Ce second parc pourra être situé encore plus au large avec une technologie qui pourra être flottante ou posée en fonction d’études préalables qui démarreront simultanément au premier parc. Au total, ils permettront de produire un volume d’électricité équivalent à la consommation électrique d’un million six cent mille habitants environ, soit plus du double de la population de Charente-Maritime.
Infos pratiques
Tous les projets de parcs éoliens marins français, dont le projet de parc éolien marin de Nouvelle Aquitaine rebaptisé parc éolien marin sud atlantique sont présentés de manière détaillée sur le site suivant :
https://www.eoliennesenmer.fr/
Pour l’Etat, le projet oléronais se distingue
des autres projets de parcs éoliens en mer existants. C’est un projet innovant d’un point de vue technique et du point de vue de la concertation avec les publics également. Du moins, c’est ce qui est écrit sur le papier, dans le communiqué de presse diffusé par le ministère de la Transition écologique : « il s’agit de faire d’Oléron un projet innovant, implanté plus loin des côtes que les projets éoliens posés existants. En effet, la réalisation de ce premier projet à plus de 60 mètres constitue un défi technologique, qui, en cas de succès, dégagera un nouveau potentiel de localisation des projets permettant de mieux concilier les usages (énergie, biodiversité, pêche) ; et d’Informer régulièrement le public sur l’avancement du projet sur le site internet national d’information (…) »
Pour la LPO, une menace de l’aire marine protégée
La Ligue de Protection des Oiseaux (la LPO que préside Allain Bougrain Dubourg) a été la première à réagir officiellement avec un communiqué de presse. Il y est stipulé que ce projet est une menace pour les oiseaux et pour la biodiversité au sein de l’aire marine protégée : « En validant la poursuite d’un projet industriel de cette ampleur au cœur d’une zone de protection spéciale des oiseaux, l’Etat remise au second plan les enjeux de préservation de la biodiversité (…) Si la zone d’implantation choisie par l’État se situe désormais en dehors du Parc naturel marin (PNM), elle reste néanmoins située au cœur de la Zone de protection spéciale (ZPS) « Pertuis Charentais – Rochebonne », une Aire marine protégée créée en raison de sa richesse écologique et de l’existence de voies de déplacement des oiseaux entre les zones de stationnement au large et le continent, ainsi que sur des couloirs migratoires nord-sud d’importance internationale.

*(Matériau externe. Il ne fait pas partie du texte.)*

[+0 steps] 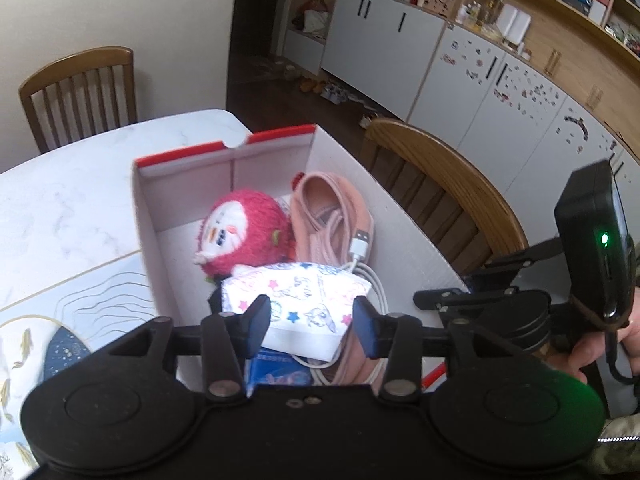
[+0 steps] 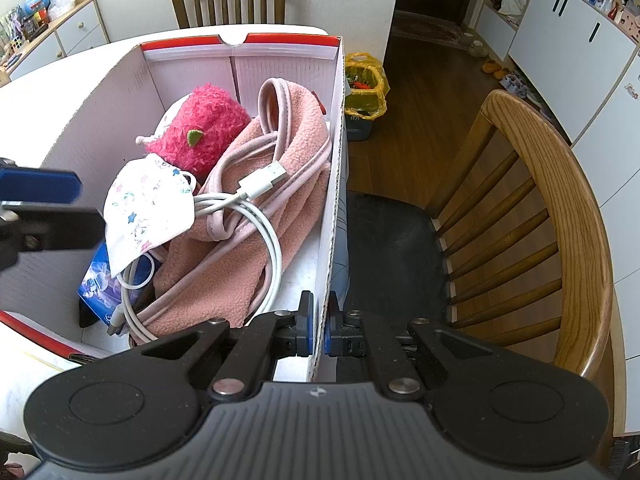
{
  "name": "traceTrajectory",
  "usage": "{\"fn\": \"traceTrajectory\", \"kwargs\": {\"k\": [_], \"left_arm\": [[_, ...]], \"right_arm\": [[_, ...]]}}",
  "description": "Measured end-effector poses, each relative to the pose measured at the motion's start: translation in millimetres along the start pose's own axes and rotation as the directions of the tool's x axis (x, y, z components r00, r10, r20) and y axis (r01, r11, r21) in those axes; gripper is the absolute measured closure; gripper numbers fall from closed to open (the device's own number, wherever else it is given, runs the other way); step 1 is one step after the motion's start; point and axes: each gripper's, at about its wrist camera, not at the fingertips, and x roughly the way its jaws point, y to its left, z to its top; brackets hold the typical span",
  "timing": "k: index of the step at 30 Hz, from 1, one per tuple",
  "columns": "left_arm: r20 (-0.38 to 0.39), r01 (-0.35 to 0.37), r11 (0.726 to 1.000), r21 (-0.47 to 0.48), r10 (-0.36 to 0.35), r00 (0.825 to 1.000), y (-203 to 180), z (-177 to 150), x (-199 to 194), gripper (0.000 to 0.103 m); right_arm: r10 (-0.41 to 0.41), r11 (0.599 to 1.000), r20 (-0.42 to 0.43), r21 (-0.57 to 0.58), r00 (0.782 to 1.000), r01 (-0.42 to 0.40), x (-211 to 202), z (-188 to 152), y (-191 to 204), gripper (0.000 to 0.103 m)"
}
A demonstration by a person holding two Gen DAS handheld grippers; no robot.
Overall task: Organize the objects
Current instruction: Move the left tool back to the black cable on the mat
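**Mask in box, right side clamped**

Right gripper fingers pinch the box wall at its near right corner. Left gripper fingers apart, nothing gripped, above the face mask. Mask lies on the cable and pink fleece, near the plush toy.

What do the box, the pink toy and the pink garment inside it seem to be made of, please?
Box: apparently white corrugated cardboard; matte walls, perforated edge. Pink toy: plush, shaggy fuzzy pile. Pink garment: looks like fleece; nubby matte surface with smooth piped edging.
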Motion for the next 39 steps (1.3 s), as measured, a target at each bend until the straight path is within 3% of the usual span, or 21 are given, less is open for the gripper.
{"fn": "traceTrajectory", "kwargs": {"k": [9, 13, 19, 24, 30, 34, 39], "left_arm": [[0.05, -0.077, 0.995, -0.062, 0.08, 0.996, 27, -2, -27, 0.039], [0.06, -0.118, 0.988, -0.095, 0.124, 0.991, 44, -8, -39, 0.022], [0.071, -0.205, 0.966, -0.16, 0.219, 0.973, 75, -17, -56, 0.005], [0.037, -0.319, 0.923, -0.216, 0.335, 0.942, 106, -26, -63, 0.002], [-0.036, -0.41, 0.869, -0.278, 0.417, 0.908, 146, -45, -61, 0.002], [-0.101, -0.45, 0.839, -0.307, 0.441, 0.892, 167, -62, -53, 0.002], [-0.167, -0.472, 0.822, -0.318, 0.441, 0.882, 183, -82, -40, 0.003]], "right_arm": [[0.0, 1.0, 0.0, 0.0, 1.0, 0.0, 0, 0, 0, 0.098], [-0.001, 1.0, 0.0, 0.0, 1.0, 0.001, 0, 0, 0, 0.098], [-0.001, 1.0, 0.0, -0.001, 1.0, 0.001, 0, 0, 0, 0.098], [-0.001, 1.0, 0.0, -0.001, 1.0, 0.001, 0, 0, 0, 0.098], [-0.002, 1.0, -0.001, -0.004, 1.0, 0.002, 0, -1, -1, 0.098], [-0.004, 1.0, -0.003, -0.007, 1.0, 0.004, 0, -2, -1, 0.098], [-0.005, 1.0, -0.003, -0.009, 1.0, 0.005, -1, -2, 0, 0.098]]}}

En conclusion, la LPO demande de nouveau à l’état de revoir sa copie, en envisageant la technologie de l’éolien flottant pour les deux parcs : « La LPO demande à ce que la technologie éolienne flottante soit envisagée dès maintenant pour l’implantation de parcs marins en Atlantique Sud, en s’affranchissant des contraintes bathymétriques. Cette option permettrait de déplacer le projet en dehors des routes migratoire identifiées et de la zone de protection spéciale, et ainsi de mieux protéger la biodiversité associée. »
Dominique Chevillon, co-fondateur du collectif Nemo (Non à l’éolien marin au large d’Oléron) s’est exprimé dans les colonnes de nos confrères du Phare de Ré. Il y évoque un match aller qui se termine avec des aberrations qui viennent de disparaître et un match retour qui commence avec des futures discussions pied à pied avec l’état… » Seul le maire de Saint-Pierre d’Oléron et conseiller départemental Christophe Sueur n’exclut pas un éventuel recours et reste fondamentalement opposé au projet.
Le prochain combat qui se profile, pour les publics et les associations, sera de convaincre l’état d’installer non pas un, mais deux parcs d’éolien flottant et au large, bien au large. Encore faudra-t-il pour cela que la technologie soit totalement au point et sans doute un peu moins coûteuse.